* Try it
Every line below must be reproduced exactly; no pictures are to be included.

Start of Block

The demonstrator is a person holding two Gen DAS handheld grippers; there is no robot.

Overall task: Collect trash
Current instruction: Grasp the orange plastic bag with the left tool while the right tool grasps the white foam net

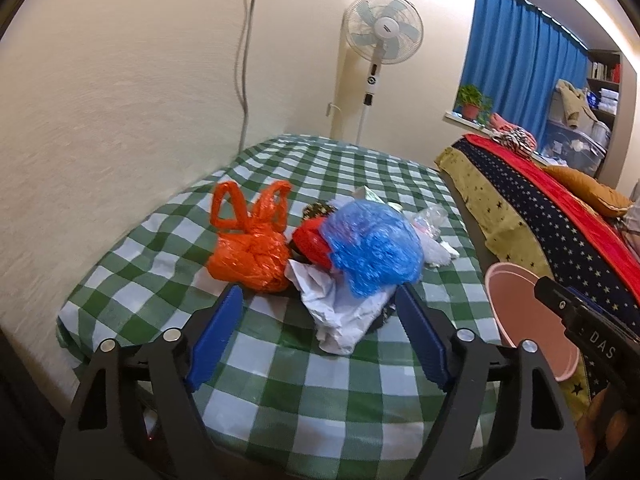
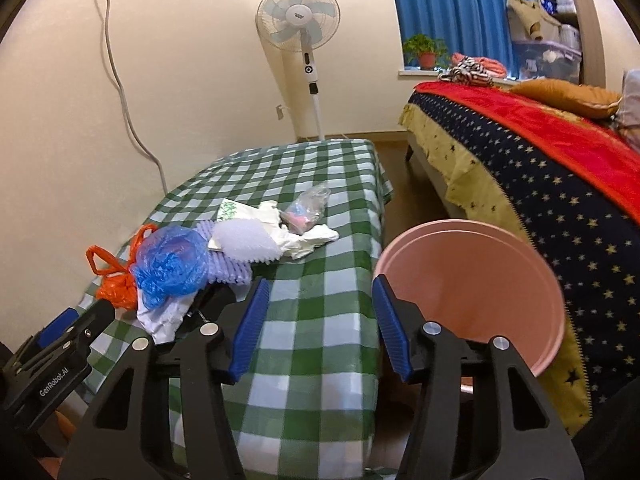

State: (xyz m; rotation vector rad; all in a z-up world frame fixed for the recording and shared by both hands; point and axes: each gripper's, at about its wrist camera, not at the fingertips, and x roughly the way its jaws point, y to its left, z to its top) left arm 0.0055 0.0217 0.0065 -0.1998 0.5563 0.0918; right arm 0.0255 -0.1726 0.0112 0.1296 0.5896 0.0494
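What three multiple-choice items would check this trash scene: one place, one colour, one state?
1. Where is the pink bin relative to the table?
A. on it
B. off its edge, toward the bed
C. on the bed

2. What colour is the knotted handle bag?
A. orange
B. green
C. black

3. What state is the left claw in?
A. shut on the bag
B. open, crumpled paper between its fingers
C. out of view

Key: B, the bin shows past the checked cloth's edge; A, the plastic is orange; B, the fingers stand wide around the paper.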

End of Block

* Output for this exercise
The demonstrator is a person holding two Gen DAS handheld grippers; there is no robot.

Overall task: Collect trash
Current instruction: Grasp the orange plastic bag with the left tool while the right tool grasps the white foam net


State: (xyz m; rotation vector rad; all in a z-up world frame fixed for the recording and shared by both hands; point and axes: each gripper's, at about its wrist camera, not at the fingertips, and x roughly the way its jaws point, y to its left, z to its top) left arm 0.0055 0.0217 0.0065 -0.1998 0.5563 0.0918; right arm 0.0255 -0.1726 0.0112 0.1296 0.5896 0.0494
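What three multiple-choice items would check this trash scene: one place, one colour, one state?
1. Where is the pink bin relative to the table?
A. on it
B. off its edge, toward the bed
C. on the bed

2. What colour is the knotted handle bag?
A. orange
B. green
C. black

3. What state is the left claw in?
A. shut on the bag
B. open, crumpled paper between its fingers
C. out of view

Key: B, the bin shows past the checked cloth's edge; A, the plastic is orange; B, the fingers stand wide around the paper.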

The submitted response is complete.